COP 5021 meeting -*- Outline -*-

* Type and Effect Systems (1.6)

** setting
------------------------------------------
           SETTING

Type checking is usually syntax-directed
     and compositional

So can be implemented by:


------------------------------------------
   ... a recursive walk over the AST (of a program)

       e.g., each expression has a type,
             and the type is a function
             of the types of its subexpressions

** goals

   To fit program analysis into
     the syntax-directed machinery of type checking.
   To extend type systems with information about effects
     (or other semantic information).

** idea

   Q: What's the basic idea?
------------------------------------------
       TYPE AND EFFECT SYSTEMS (1.6)

Basic idea?


------------------------------------------
  ... Use types to express the analysis.
      Ignores control flow (conventionally)

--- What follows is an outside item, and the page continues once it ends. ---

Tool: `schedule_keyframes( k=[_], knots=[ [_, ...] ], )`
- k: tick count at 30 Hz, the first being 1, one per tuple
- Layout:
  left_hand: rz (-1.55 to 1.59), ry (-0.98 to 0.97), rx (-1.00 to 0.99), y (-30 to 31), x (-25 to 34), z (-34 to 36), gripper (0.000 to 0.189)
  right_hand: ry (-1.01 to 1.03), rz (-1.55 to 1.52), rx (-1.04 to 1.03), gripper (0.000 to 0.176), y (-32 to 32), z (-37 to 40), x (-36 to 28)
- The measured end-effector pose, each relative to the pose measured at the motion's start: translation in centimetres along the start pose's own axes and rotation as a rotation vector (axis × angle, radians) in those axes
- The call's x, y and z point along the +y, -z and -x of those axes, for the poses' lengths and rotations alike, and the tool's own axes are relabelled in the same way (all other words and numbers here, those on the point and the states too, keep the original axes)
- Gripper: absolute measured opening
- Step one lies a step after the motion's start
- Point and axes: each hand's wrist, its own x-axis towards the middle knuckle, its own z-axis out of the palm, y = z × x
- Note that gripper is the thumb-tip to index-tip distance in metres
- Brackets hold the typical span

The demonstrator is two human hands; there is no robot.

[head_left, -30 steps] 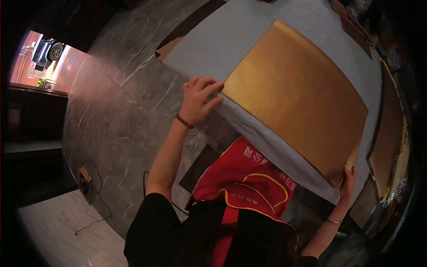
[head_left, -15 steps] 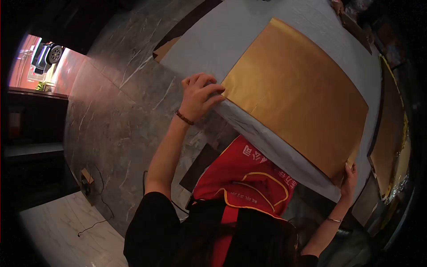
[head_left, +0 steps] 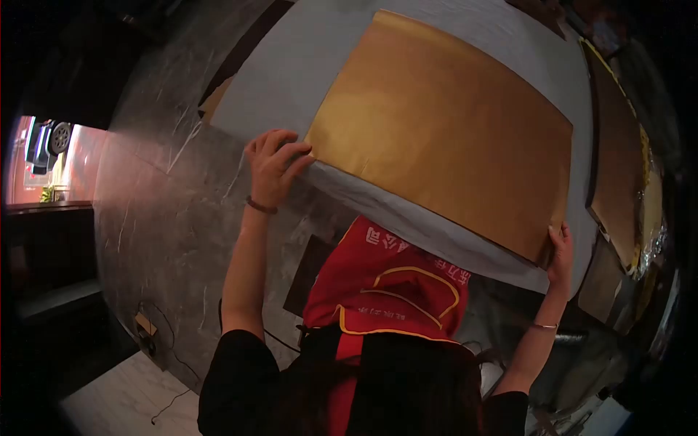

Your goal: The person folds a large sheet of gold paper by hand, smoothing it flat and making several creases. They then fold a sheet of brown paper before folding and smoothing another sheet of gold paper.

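A large rectangular gold sheet (head_left: 443, 138) with a smooth, slightly shiny face spreads over a pale cloth-like cover (head_left: 269, 94). At its left corner, my left hand (head_left: 275, 166) pinches the edge between thumb and fingers. My right hand (head_left: 560, 254) grips the opposite near corner, the thumb on the face and the other fingers hidden behind it. Along the side closest to me, the pale cover shows below the sheet's edge. My red apron (head_left: 392, 283) with yellow trim and white lettering lies beneath that edge.
Brown boards (head_left: 614, 160) with yellow-edged wrapping stand to the right. Grey marbled floor (head_left: 167, 240) stretches along the left, with a thin black cable (head_left: 171, 327) on it. A white marbled slab (head_left: 123, 400) is at lower left. Through a far opening, a car (head_left: 51, 145) shows.
The gold sheet and both hands have shifted left and upward in the view, as have the surroundings. Both hands keep their hold on the sheet's corners.
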Motion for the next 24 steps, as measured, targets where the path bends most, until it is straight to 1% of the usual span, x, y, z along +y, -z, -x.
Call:
schedule_keyframes(
  k=[2, 4, 5, 7, 9, 10, 11, 12, 13, 14, 15, 16, 18, 21, 23, 24],
  knots=[
    [0.020, -0.013, -0.011, -0.2, -0.5, 0.3, 0.017, 0.010, -0.034, -0.062, 0.042, 0.0, 0.1, 0.0],
    [0.047, -0.030, -0.024, -0.6, -0.5, 0.1, 0.016, -0.023, -0.022, -0.024, 0.041, 0.5, -0.1, 0.3],
    [0.049, -0.079, -0.056, -0.3, -0.4, -0.4, 0.014, -0.017, -0.017, 0.014, 0.041, 0.2, 0.0, 0.0],
    [0.071, -0.143, -0.092, -0.1, -0.5, -0.8, 0.011, 0.008, -0.013, 0.003, 0.040, -0.6, 0.2, -0.3],
    [0.206, -0.077, -0.269, 0.0, -0.8, -1.2, 0.009, 0.006, -0.030, 0.043, 0.039, -1.3, 0.5, -0.4],
    [0.231, -0.099, -0.270, 0.2, -0.9, -1.4, 0.009, 0.002, -0.050, 0.060, 0.039, -1.4, 0.6, -0.5],
    [0.129, -0.149, -0.294, 0.5, -1.0, -1.6, 0.012, 0.014, -0.047, 0.093, 0.039, -1.3, 0.6, -0.5],
    [0.029, -0.200, -0.316, 0.5, -0.8, -1.8, 0.015, 0.013, -0.043, 0.061, 0.039, -1.0, 0.6, -0.4],
    [0.051, -0.223, -0.316, 0.6, -0.3, -2.0, 0.015, 0.012, -0.043, 0.025, 0.039, -0.8, 0.5, -0.2],
    [-0.005, -0.244, -0.313, 0.8, 0.1, -2.1, 0.019, 0.019, -0.045, 0.052, 0.039, -0.8, 0.4, -0.2],
    [-0.065, -0.263, -0.308, 0.8, 0.4, -2.0, 0.023, 0.030, -0.041, 0.032, 0.040, -0.8, 0.3, -0.1],
    [-0.053, -0.280, -0.308, 0.5, 0.8, -2.0, 0.023, 0.038, -0.039, 0.009, 0.041, -0.9, 0.3, -0.1],
    [-0.082, -0.258, -0.272, 0.0, 1.4, -1.7, 0.027, 0.034, -0.061, 0.030, 0.042, -1.2, 0.5, -0.5],
    [-0.092, -0.259, -0.223, -0.8, 1.1, -1.3, 0.025, -0.009, -0.083, 0.022, 0.046, -1.3, 1.0, -1.2],
    [-0.091, -0.253, -0.205, -1.3, 0.7, -0.9, 0.025, 0.032, 0.123, 0.080, 0.047, -1.0, 0.9, -1.2],
    [-0.095, -0.242, -0.185, -1.5, 0.6, -0.8, 0.024, 0.033, 0.121, 0.084, 0.047, -0.9, 0.9, -1.1]
  ],
)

   Two standard techniques:
      - annotated type systems
      - effect systems

** annotated type system example

*** type notation
------------------------------------------
     NATURAL DEDUCTION STYLE NOTATION

Type systems are written with rules
   of the form

         G |- f : T1 -> T,
           G |- e : T1
[e-rule] _________________   if C
          G |- f(e1) : T

[int c]    |- 0 : Int
------------------------------------------
      ... explain that:
            "[e-rule]" and "[int c]" are rule names,
            the horizontal line separates
               hypotheses (above) from the conclusion(s) below
            all (meta-)variable names used (like G, f, e, T1, T, C)
               are universally quantified over the entire rule
            ":" means "has type"
            "|-" (\vdash) means [the context to the left] proves
                 the conclusion to the right
            "G |- e : T" is called a judgment
            Other symbols are typically in the grammar of the language
                or the type system.
             G (\Gamma) is a type environment usually,
                which is a finite mapping from variable names to types
             e is an expression,
             T (often \tau) is a type
             C is a condition (written in mathematical notation),
               The rule can be used in a proof (only) when C holds
         Axioms, like [int c] can also be written just as conclusions,
                 with no hypotheses, but are often just written like this

         Conventionally, the rules only state what can be proven
            failure to find a proof means that the program is ill-typed
         We say that the proof gets "stuck" on type errors
         This assumes that there is only one way to do a proof
            (the system is deterministic or at least Church-Rosser,
             meaning it always comes to the same conclusion)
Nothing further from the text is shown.